### What you need to do
What is the count of lines in the records that include "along"? Reply with that number alone.

### Source records
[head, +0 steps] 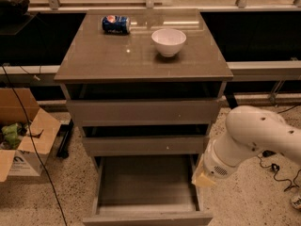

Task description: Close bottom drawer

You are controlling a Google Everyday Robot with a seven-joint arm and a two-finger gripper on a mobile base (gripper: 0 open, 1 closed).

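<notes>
Task status: not done. Nothing closed yet, as far as the view shows.
Bottom drawer (146, 185): lowest of 3 in the cabinet, pulled far out toward the camera. Tray is bare inside, and the flat front panel sits at the lower edge of the view.
Middle drawer (146, 145): out a little, w/ a dark gap above it. Small pale dot on its front. Not the target.
Top drawer (143, 111): also slightly out, under the counter (103, 58). Not the target.
End effector (204, 177): pale yellowish tip low on the right, just beside the bottom drawer's right side wall, about mid-depth. It's mostly hidden behind the white arm (254, 135). Apart or together: cannot tell. Contact w/ the drawer wall: cannot tell either.
Left to do: my read is the whole push remains. The end effector is at the side, not on the front panel, so it prob. needs to get in front of the panel, then drive it straight back till flush w/ the cabinet.
On counter: Pepsi can (115, 24) on its side at back left, white bowl (169, 41) upright near the middle. They are well apart, and neither is in the drawer's path.
Floor: open cardboard box (23, 140) to the left of the cabinet.
</notes>
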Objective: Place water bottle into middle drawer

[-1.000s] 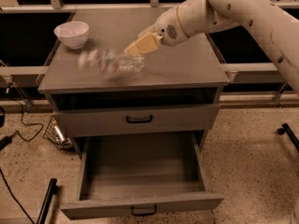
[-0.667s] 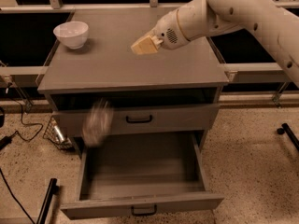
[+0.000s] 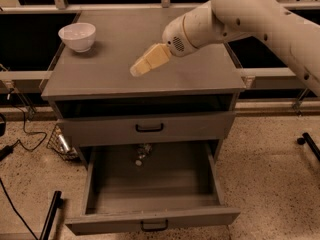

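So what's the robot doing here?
The robot's gripper hovers over the cabinet top and holds nothing. What looks like the bottle lies at the back of the open middle drawer, so the job seems about done. A bowl sits on the top's far left corner.
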### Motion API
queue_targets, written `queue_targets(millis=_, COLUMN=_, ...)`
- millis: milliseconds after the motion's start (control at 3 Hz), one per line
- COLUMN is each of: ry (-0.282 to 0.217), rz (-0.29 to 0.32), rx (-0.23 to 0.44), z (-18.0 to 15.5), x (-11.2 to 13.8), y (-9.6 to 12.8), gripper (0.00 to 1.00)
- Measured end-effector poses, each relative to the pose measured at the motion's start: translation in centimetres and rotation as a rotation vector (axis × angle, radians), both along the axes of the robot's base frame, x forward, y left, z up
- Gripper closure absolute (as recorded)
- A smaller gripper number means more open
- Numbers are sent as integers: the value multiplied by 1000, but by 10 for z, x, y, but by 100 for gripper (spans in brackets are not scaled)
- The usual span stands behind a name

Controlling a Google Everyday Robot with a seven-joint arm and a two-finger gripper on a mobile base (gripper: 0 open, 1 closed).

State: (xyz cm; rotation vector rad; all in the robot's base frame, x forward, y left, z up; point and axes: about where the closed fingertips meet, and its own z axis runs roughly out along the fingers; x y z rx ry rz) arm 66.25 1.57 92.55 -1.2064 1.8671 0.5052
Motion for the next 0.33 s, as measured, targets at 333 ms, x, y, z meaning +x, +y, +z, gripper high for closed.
queue_targets(millis=333, ry=0, rz=0, rx=0, z=0, x=0, y=0, gripper=0)
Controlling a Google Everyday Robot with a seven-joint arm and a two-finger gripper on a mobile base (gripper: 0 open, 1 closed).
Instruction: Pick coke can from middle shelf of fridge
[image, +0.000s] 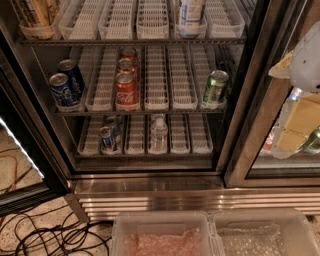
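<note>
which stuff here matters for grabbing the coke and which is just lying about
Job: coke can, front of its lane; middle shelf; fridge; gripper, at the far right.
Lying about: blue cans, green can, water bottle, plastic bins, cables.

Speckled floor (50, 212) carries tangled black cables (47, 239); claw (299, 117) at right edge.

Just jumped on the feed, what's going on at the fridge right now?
The robot faces the open dark-framed glass-door drinks fridge. Its tool is at the right edge of view, in front of the right-hand door and well away from the cans. The red aluminium coke can stands untouched at the front of its lane on the middle wire shelf, between blue cans and a green can. Nothing is picked yet.
</note>
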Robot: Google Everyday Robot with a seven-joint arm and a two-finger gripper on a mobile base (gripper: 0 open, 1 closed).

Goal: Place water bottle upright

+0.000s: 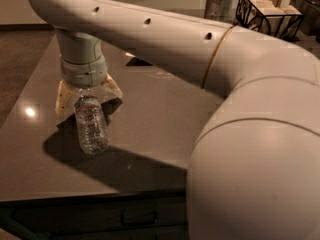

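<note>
The water bottle (91,126) is a small clear ribbed plastic bottle on the dark table (150,129), left of centre. It looks upright or slightly tilted. Its cap and neck are hidden under my gripper. My gripper (86,93) hangs straight down over the bottle's top. Its two beige fingers (62,96) are spread apart, one on each side of the bottle's upper end, and do not visibly press on it. My thick pale arm (200,49) sweeps across the frame from the right.
A black wire basket (266,9) with boxes and a grey pot (220,5) stand at the table's far right. The table's front edge (100,196) runs below the bottle, with a drawer front under it. My arm's elbow (260,184) fills the lower right.
</note>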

### Response to the task
2